In this post I am presenting reasons OpenStack could benefit from a new transfer service component. This component would receive VM images and write them to nova instance storage on behalf of nova-compute providing the following benefits:
- A more flexible architecture
- A more predictable quality of service for end user’s VM instances.
- A cleaner separation of concerns for nova-compute.
IaaS clouds must transfer VM images from the repositories in which they reside to compute nodes where they are booted. In the current state of OpenStack images download via HTTP to a nova-compute client speaking to the Glance image service. Within the Glance v2 protocol a notion of a direct URL exists. Looking forward, clients can leverage this URL to bypass Glance as a transfer service, allowing direct access to the backend store.
This feature introduction helps because depending on the architecture of a given OpenStack deployment a download using Glance HTTP may perform suboptimally. In some cases, a direct image pull from swift transfers data faster than any other option. In other cases a simple file copy excels. In more complicated, yet real world examples, a bittorrent swarm propagates the image ideally. Other IaaS offerings use advanced protocols like GridFTP and LANTorrent for fast image propagation. Because the best possible option varies, the Glance community created a blueprint to expose multiple locations of the single object to the user .
The idea is that Glance will operate in part as an image replica service translating logical names (image IDs) into physical locations (URLS). The client receives the list of physical locations and the responsibility of choosing the best one. Unfortunately this can be a complicated decision to make.
Advantages Of A Separate Service
Simply being able to speak every protocol puts an unnecessary burden on the client. As the set of protocols grows, so must the dependencies of the client. Moreover the client may need global information in order to select the best URL, for example the network topology between endpoints or the current demand on each endpoint. Advanced optimizations like queueing and reordering requests could have dramatic performance benefits in certain use cases and thus should be possible. Such complicated logic burdens components like nova-compute whose primary concern has nothing to do with data transfer.
Virtual machine images commonly range in size from hundreds of megabytes to gigabytes. Downloading such files can require substantial resources. Not only does it place demands on the network and the system’s NIC but it also taxes memory, bus, and CPU resources particularly if it is an encrypted or highly compressed data stream. If the system doing the download shares resource with co-located services, or if users expect a certain quality of service then resource management is important. This is the case with nova-compute nodes. In addition to running OpenStack services, nova-compute nodes also run end-user VMs. These VMs expect a reasonable, predictable, and consistent quality of service. If the download dominates resources it can disrupt the processing of the nova-compute control messages, or worse it can act as a noisy neighbor to user VMs.
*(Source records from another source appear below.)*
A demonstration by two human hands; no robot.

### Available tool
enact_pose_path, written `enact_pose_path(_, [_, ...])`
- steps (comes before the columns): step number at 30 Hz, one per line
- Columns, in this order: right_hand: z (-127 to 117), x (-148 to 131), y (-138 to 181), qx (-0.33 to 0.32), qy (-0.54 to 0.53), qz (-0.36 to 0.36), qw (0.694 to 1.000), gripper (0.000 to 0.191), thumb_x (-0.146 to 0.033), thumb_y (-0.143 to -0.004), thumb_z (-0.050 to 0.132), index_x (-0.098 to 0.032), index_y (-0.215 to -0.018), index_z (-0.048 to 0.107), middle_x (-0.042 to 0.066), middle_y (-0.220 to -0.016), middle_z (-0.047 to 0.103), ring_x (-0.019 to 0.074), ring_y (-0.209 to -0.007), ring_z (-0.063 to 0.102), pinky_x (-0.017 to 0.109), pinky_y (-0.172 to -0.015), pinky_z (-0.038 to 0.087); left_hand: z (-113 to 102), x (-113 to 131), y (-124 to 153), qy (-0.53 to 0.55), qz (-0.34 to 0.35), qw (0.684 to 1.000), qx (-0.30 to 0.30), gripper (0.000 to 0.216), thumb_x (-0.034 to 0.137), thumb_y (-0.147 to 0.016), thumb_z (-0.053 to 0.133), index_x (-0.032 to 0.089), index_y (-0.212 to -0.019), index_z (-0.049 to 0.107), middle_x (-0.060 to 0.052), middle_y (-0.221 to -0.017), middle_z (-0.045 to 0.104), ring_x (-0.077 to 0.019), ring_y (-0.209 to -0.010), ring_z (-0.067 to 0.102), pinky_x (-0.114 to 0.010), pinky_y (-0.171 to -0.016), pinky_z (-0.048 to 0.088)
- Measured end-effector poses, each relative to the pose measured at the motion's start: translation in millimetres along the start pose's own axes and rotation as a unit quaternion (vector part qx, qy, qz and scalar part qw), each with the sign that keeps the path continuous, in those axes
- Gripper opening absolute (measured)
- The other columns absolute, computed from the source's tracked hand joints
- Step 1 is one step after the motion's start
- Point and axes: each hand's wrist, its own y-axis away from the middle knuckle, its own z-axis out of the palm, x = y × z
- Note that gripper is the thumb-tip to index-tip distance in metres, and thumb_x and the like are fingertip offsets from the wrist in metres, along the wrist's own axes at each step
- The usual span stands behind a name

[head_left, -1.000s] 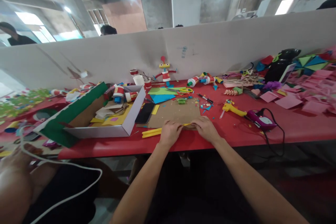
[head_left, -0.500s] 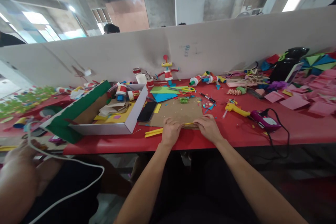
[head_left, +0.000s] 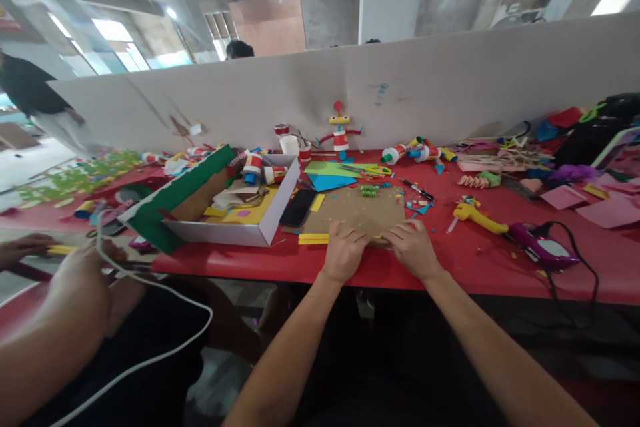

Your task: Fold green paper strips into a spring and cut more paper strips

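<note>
My left hand (head_left: 345, 252) and my right hand (head_left: 414, 248) rest at the front edge of a brown cardboard sheet (head_left: 345, 212). Both sets of fingers are closed on a narrow yellow paper strip (head_left: 376, 238), of which only a short middle piece shows. A longer folded yellow strip (head_left: 312, 239) sticks out left of my left hand; whether it joins the piece between my hands cannot be made out. Behind my hands, a green coiled paper spring (head_left: 369, 191) lies on the cardboard among small paper scraps.
On the left stands an open box (head_left: 220, 233) with paper-cup parts; beside it lies a black phone (head_left: 298, 207). Scissors (head_left: 376, 171), a paper-cup robot figure (head_left: 341, 140) and a pen (head_left: 417, 189) are behind. To the right sits a yellow glue gun (head_left: 483, 219). A co-worker's arm (head_left: 75, 293) is at left.
The view has turned slightly left, so everything sits further right. My hands stay closed on the yellow strip, and the folded strip at left lies more level. A standing person shows at far left.
</note>
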Motion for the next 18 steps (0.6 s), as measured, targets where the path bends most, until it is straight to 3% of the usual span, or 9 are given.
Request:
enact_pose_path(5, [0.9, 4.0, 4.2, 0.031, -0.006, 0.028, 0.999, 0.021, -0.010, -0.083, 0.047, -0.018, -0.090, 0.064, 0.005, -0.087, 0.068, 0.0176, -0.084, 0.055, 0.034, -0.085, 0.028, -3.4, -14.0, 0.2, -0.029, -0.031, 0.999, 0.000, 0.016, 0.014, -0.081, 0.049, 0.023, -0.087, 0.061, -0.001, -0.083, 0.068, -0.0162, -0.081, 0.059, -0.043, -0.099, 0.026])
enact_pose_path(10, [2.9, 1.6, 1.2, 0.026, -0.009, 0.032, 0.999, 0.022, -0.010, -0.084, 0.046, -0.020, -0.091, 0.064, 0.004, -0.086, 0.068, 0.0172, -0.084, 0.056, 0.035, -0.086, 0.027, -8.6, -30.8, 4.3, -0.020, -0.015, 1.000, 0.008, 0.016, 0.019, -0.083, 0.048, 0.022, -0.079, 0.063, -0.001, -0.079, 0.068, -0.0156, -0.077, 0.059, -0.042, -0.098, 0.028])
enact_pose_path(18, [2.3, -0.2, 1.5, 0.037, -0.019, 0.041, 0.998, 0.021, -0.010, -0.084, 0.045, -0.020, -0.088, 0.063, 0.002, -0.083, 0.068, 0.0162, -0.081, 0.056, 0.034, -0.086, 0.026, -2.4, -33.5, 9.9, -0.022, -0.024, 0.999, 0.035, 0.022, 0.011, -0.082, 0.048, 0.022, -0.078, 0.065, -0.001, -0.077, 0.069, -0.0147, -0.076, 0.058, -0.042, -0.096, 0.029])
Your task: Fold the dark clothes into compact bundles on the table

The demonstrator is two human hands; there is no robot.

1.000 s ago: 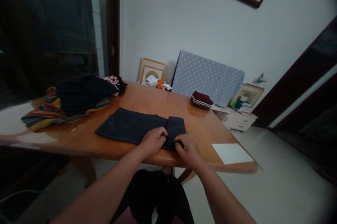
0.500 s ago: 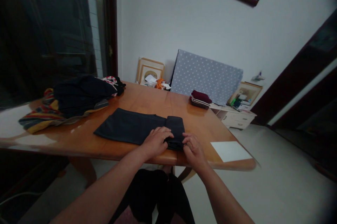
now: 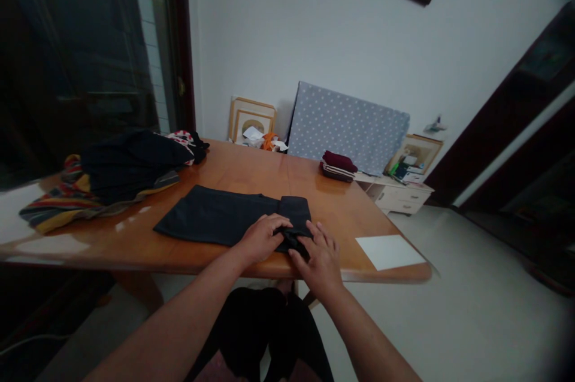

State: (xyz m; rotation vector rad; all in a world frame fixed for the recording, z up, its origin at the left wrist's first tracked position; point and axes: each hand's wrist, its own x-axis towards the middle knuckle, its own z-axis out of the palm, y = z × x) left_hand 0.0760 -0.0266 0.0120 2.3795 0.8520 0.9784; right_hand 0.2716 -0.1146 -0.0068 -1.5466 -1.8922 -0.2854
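Note:
A dark navy garment lies folded into a long flat strip near the table's front edge. Its right end is turned over into a thicker fold. My left hand rests on the near side of that fold, fingers bent onto the cloth. From the right, my right hand takes the near corner, its thumb and fingers around a bunched black piece of the fabric. The thumb of my left hand is partly hidden.
The wooden table carries a heap of loose clothes at left, a stack of folded clothes at the back right and a white sheet at right. Beyond stand a polka-dot covered panel and a white cabinet.
My right hand has shifted left from the garment's right edge onto its near corner, its fingers spreading over the bunched cloth. My left hand has stayed near the fold. The view has shifted slightly.

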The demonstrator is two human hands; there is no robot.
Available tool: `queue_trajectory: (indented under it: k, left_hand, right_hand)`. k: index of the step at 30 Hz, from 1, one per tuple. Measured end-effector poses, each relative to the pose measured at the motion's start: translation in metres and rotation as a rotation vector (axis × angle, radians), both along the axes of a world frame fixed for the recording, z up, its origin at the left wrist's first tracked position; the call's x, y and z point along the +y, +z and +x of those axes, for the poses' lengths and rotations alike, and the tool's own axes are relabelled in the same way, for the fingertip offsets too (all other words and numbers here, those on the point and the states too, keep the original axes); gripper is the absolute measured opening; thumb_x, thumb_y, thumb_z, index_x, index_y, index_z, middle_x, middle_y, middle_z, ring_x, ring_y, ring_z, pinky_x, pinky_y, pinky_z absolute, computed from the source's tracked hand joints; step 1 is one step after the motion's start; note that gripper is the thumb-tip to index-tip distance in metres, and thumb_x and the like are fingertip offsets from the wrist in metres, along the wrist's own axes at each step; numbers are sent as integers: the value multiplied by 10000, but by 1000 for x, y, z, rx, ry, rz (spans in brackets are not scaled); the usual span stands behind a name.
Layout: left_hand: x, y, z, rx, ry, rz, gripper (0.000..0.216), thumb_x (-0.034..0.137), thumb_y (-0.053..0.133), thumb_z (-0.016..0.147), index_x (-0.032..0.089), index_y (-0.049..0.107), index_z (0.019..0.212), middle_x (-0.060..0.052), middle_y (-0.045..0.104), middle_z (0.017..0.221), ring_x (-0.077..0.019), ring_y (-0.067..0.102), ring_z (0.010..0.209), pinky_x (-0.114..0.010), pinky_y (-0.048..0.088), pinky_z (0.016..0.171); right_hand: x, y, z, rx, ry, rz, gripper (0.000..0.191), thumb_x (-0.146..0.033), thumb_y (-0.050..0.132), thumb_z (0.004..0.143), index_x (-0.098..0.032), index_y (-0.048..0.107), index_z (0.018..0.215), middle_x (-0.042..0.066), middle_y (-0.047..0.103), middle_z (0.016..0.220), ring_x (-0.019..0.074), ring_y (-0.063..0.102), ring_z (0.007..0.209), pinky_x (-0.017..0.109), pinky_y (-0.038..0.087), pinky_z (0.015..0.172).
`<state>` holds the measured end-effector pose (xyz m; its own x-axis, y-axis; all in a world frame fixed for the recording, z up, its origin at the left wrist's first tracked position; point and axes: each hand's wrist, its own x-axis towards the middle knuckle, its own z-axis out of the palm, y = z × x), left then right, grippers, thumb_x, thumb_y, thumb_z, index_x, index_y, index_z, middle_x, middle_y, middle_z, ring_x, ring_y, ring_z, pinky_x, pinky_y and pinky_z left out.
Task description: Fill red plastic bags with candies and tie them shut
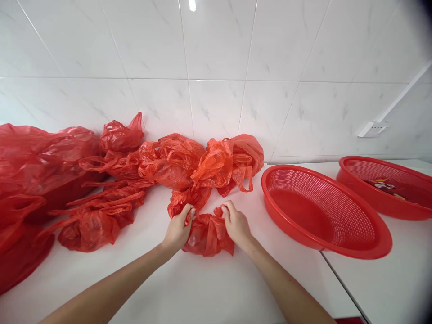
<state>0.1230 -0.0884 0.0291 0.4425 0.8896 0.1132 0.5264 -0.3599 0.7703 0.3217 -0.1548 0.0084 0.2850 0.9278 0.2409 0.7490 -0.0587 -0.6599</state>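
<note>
Between my two hands a red plastic bag (211,236) rests on the white table, gathered at its top. My left hand (178,228) is closed round one handle of this bag, and my right hand (236,223) pinches the other handle on the opposite side. What lies inside the bag is hidden by the plastic. Just behind it, another crumpled red bag (184,200) sits close to my left hand. A heap of red plastic bags (212,164) stretches along the wall beyond my hands.
At the right stands a red perforated basket (300,216); a second red basket (357,193) behind it holds something dark with white and yellow patches. More filled red bags (91,227) lie at the left. A tiled wall (216,108) with a socket (374,129) closes off the back.
</note>
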Motion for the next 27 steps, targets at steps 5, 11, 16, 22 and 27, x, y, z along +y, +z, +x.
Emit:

Creating a separate service to handle the downloading of images would not only help with the above two problems, but it would also add flexibility. Some OpenStack deployments consist of a rack of compute nodes that mount a SAN for use as an instance store. Instead of provisioning each node with the resources necessary to download images, a separate node could mount the file system and be used strictly to transfer images into the instance store. As more transfer resources are needed, additional transfer nodes could be added. The decoupling of transfer services and compute services not only provides the flexibility needed to meet this deployment scenario, but it also allows the transfer of images to be well-managed and provides a more predictable quality of service with horizontal scalability.
Third Party Transfers
This idea centers around the concept of the third-party transfer. The most familiar transfer case is a two-party transfer. In this case a client either uploads, or downloads a file directly from the server. All of the bytes stream through the client, but the server handles most of the heavy lifting involved with resource management, security, DOS attacks, and the like. The client is typically (tho not necessarily) thin and simple. This is the case for GET and PUT operations in Glance. In a third-party transfer the client contacts two servers, a source and a destination. It routes enough information between the two of them to negotiate a means of transferring the data. It then steps out of the way and lets the two servers stream the data. The client does not perform any protocol interpretation needed to stream the bytes, nor does it see the bytes. The two endpoint servers entirely handle that part of the transfer. The cost to the client of every transfer is fixed and does not scale with regard to the size of the data set being transferred. A detailed description of third-party transfers can be found in the FTP RFC. An animated gif of this process can be found here..
To put this in OpenStack terms, nova-compute would be a client which would make requests to two transfer services, one with access to the source data store and another with access to the destination data store (the nova instance storage file system). The nova-compute transfer client would route enough information between the two services so that it could instruct them to perform the transfer. It could then asynchronously poll for status or its initial request could block until completion.
With such a system in place, the transfer service is now in a position to provide a more graceful – and optimal – degradation of service. Because requests to any given endpoint come to a single (yet possibly replicated) service, the service can queue up requests making the most efficient use of the network as possible. When compared against the case where every image booted results in a download that has TCP back off algorithms as the only means of providing fair sharing (rarely do congestion events lead to optimal network usage) the benefits are noteworthy.
New Service Design
Hopefully the OpenStack community will buy this pitch, because this effort will take a village. For now I will have to mark the most fun part (designing and writing software) as TBD.